I'm slowly reading J. Neil C. Garcia's Philippine Gay Culture (2nd edition, University of the Philippines Press, 2008) -- slowly, because it's long and dense, but also because Garcia grapples seriously with questions of local institutions and expressions of same-sex eroticism without making the mistakes many post-colonial scholars do.  He has some good ideas, but he doesn't always go deeply enough; the benefit I'm getting is a better understanding of the assumptions that lie underneath a lot of discourse about sexuality.  I keep stopping to think over what he says, so it's going to take me a while to read all 500 pages.

For example, on page 44 he summarizes Alfred Kinsey's numbers on homosexual behavior among (American) males: 37 percent had at least one homosexual experience to orgasm with another male between the ages of 16 and 55; 25 percent had "more than incidental" homosexual experience for at least three years between 16 and 55; and 4 percent had exclusively homosexual experience throughout their adult lives.  He then draws on Eve Kosofsky Sedgwick's schema of "minoritizing" versus "universalizing" perspectives on sexual orientation, trying to apply it to Kinsey's work:
And so, Kinsey universalizes the question of homosexuality to include even the mainstream, so-called homosexual majority.  It is acts, not people, that may accurately be called homo- or heterosexual.  And with sexuality as simply a "discourse of acts," it becomes somewhat possible to transhistoricize "homosexuality," even if only as a matter of behavior.  Apparently, Kinsey's model presupposes either that all human beings are potentially bisexual, or that some forms of bonding among individuals of the same sex -- called "homosociality" in more recent scholarly literatures -- just happen to turn genital now and then [44-5].

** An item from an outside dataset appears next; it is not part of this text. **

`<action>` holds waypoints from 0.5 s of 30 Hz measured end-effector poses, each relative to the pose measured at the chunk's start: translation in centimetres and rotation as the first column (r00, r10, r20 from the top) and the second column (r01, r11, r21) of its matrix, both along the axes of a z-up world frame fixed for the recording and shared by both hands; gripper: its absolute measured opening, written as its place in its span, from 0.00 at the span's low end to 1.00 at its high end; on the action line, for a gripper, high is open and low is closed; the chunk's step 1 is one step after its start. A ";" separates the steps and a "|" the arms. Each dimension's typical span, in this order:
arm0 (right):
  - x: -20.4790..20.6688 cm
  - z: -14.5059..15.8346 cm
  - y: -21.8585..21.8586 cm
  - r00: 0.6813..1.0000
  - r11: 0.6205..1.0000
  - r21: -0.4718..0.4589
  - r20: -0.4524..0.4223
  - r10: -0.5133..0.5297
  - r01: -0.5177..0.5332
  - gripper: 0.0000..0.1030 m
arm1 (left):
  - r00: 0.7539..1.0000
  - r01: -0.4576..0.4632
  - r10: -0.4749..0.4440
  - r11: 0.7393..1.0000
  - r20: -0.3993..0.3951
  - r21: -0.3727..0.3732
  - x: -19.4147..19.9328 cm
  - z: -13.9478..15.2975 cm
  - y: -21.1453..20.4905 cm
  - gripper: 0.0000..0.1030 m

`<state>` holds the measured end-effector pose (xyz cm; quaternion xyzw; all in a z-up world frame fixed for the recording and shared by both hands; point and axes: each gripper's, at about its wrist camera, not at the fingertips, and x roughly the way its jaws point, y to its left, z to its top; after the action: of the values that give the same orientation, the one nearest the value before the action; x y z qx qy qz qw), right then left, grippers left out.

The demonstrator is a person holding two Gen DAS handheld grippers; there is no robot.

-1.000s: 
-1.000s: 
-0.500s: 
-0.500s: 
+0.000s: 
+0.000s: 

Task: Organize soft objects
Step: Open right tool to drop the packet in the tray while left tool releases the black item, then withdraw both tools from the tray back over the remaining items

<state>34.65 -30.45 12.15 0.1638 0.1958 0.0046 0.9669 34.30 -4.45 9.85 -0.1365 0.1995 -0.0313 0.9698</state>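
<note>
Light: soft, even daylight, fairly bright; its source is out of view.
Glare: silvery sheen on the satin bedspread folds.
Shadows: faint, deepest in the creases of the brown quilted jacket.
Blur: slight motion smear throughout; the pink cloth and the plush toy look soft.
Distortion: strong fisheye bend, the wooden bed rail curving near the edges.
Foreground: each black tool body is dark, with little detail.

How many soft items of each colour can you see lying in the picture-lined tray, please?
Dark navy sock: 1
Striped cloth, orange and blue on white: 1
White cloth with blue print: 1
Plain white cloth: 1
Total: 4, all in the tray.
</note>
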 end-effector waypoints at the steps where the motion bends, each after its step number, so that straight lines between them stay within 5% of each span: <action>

There are several useful problems here.  Garcia is right, to a point, that Kinsey's approach includes "even the mainstream, so-called heterosexual majority" in the category of homosexual behavior; that was one reason Kinsey's work shocked mainstream America so much.  But the usual public reaction was to suppose that any man who had an orgasm with another man even once must be a homosexual.  (That fabulous creature whose definition no one can agree on.)  On reflection they might concede that one time might be an experiment; compare Voltaire's famous rejoinder "Once, a philosopher; twice, a Sodomite!"  Or a man might be in prison, with no other option than other males for the duration.  But the fact that many people have and enjoy sex with others of their own sex without thinking of themselves as homosexuals is still extremely difficult for most people to parse.

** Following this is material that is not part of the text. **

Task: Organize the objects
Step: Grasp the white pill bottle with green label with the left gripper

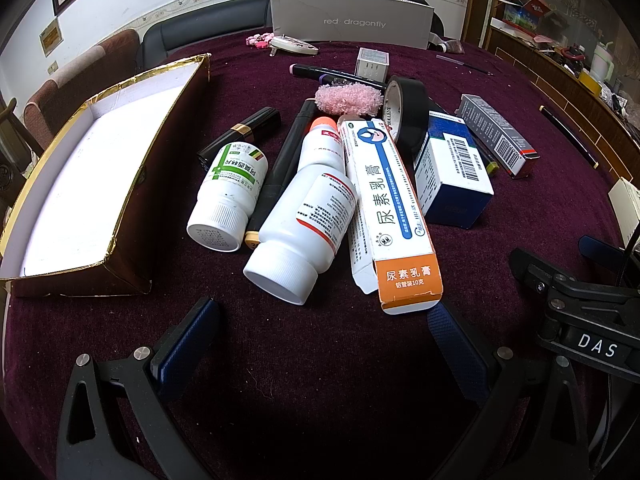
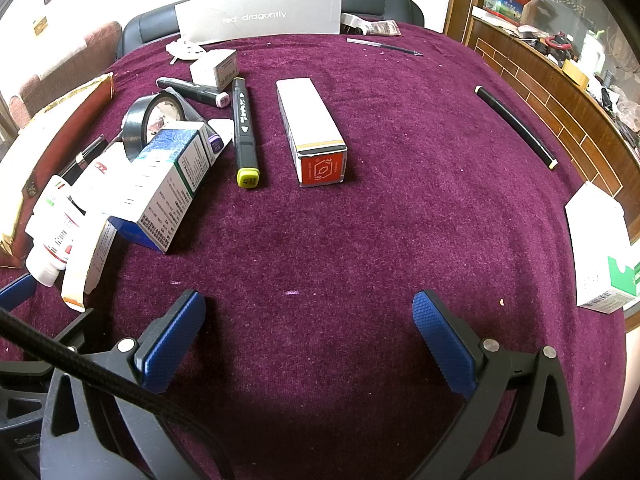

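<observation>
both the left gripper and right gripper are spread wide, empty; nearest, the white bottle, judged light, rigid and slippery, is best pinched across its body.

A napped, matt purple cloth covers the bench. The open box has crinkled gold foil edging and a plain white paper lining. Both bottles are smooth, slightly glossy white plastic with ribbed caps. The ointment carton is printed card. The tape roll shines black. The pink puff looks fuzzy. Each tongs' pads are textured blue rubber on matt black plastic.
</observation>
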Available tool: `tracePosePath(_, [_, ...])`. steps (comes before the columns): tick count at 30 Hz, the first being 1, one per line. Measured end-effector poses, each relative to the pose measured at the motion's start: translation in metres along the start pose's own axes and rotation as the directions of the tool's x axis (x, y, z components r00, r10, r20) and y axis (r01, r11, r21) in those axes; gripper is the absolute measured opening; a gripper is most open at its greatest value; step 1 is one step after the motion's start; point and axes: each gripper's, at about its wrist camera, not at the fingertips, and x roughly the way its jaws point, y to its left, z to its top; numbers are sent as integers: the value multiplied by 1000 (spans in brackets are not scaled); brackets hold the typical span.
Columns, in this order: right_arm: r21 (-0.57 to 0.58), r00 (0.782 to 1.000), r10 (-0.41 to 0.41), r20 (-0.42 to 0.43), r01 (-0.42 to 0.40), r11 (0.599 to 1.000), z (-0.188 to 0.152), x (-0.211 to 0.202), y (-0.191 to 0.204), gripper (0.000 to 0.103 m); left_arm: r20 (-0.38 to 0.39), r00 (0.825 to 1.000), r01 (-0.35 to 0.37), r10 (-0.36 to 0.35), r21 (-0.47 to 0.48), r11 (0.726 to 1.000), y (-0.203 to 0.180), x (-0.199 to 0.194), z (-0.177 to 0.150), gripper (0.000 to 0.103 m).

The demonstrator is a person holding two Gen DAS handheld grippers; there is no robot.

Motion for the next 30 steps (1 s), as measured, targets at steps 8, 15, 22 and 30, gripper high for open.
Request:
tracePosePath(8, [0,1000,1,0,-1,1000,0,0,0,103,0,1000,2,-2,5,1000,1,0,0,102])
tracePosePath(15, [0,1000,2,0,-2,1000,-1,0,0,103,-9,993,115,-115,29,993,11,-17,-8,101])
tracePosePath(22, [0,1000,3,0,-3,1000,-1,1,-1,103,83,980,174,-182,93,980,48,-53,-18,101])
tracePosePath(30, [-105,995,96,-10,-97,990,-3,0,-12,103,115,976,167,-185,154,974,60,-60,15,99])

Remember the trade/queer model that was so common in the US at the time Kinsey and his associates were gathering their data: A man who provided his erection to another man without reciprocation was still a Man, no matter how many times he did so.  A Queer was one who put another man's erection to use.  Superficially, this model was same-gender: Queers were generally contemptuous of "pansies, fags, and swish." They were also as insistent as Trade that Trade are not homosexual.  In Barry Reay's book on the subject, he quotes Thomas Painter, one of Kinsey's informants, who wrote:
Painter, who appeared in Henry’s book along with his hustler associates, later questioned the sexologist’s categorizations. ‘Dr. [George W.] Henry obviously believes that participation in a homosexual act makes one a homosexual, and we do not believe any such thing.’ He was especially critical of the doctor’s characterization of the hustler Leonard R. as a homosexual when he was not homosexual: ‘most male prostitutes to homosexuals are themselves heterosexual [New York Hustlers, Manchester UP, 2010, 63].

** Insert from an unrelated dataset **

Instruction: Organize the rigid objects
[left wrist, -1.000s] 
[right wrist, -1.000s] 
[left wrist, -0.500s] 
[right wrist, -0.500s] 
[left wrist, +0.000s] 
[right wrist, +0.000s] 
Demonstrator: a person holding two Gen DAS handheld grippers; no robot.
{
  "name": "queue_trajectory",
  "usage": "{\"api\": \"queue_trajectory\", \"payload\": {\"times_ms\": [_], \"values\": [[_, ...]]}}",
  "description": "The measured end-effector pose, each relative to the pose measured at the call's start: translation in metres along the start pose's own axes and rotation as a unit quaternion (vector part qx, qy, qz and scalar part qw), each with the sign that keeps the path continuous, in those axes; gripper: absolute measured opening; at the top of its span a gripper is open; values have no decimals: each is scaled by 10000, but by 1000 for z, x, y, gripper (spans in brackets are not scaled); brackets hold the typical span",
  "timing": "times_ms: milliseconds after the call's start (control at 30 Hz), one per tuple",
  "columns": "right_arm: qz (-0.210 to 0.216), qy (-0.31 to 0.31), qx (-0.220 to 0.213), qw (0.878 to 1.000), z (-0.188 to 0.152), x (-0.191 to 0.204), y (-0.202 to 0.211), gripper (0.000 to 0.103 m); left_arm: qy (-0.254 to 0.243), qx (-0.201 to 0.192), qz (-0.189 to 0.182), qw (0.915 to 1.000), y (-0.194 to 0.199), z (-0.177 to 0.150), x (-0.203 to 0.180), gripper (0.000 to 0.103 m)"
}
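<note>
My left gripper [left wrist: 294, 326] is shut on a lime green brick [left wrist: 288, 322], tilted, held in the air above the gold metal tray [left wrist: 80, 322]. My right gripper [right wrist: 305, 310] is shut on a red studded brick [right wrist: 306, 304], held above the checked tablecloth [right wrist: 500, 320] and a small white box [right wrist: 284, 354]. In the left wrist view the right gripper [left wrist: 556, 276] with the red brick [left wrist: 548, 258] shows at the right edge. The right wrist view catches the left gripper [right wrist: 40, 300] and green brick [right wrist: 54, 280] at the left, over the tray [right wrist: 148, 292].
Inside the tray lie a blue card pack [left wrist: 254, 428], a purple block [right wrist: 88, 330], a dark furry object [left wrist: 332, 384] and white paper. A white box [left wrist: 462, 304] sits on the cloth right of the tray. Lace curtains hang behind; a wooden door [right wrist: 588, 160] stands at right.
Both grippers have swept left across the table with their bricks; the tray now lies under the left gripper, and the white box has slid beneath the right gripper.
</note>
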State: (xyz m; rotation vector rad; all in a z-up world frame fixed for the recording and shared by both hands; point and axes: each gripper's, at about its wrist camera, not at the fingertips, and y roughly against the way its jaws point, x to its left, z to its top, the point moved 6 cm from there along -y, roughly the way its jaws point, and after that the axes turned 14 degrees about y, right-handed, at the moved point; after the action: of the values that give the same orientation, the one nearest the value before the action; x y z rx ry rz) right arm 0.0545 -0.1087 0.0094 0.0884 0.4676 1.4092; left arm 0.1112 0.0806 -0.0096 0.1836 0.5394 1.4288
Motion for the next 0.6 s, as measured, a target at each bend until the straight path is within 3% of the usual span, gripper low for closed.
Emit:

This model can be valid as long as it's understood that that it treats homosexuality as a matter of role in sexual acts, not of sexual arousal or desire.  It had to accommodate numerous ad hoc exceptions, however, like "Eddie, who was being pedicated by both Painter and Melcarth and had begun to worry about enjoying it – ‘Eddie … fucks girls avidly’ – was easily convinced that it merely enlarged his sphere of enjoyment and did not make him ‘queer’" [Reay, 124].  Since Eddie would have to be queer according to the Trade/Queer model, something else than accurate classification is going on here.  I'm willing to accept almost any definition of "homosexuality" for purposes of discussion; what I find interesting is that even a given definition's advocates can't stick to it.  And as I've suggested before, the fact that advocates of the Trade/Queer model have to keep insisting that Trade aren't "homosexual" indicates that there's a strong cultural tendency to believe that they are.  That doesn't mean that either side is right -- that remains to be settled -- only that the Trade/Queer distinction isn't as obvious as its proponents want to believe.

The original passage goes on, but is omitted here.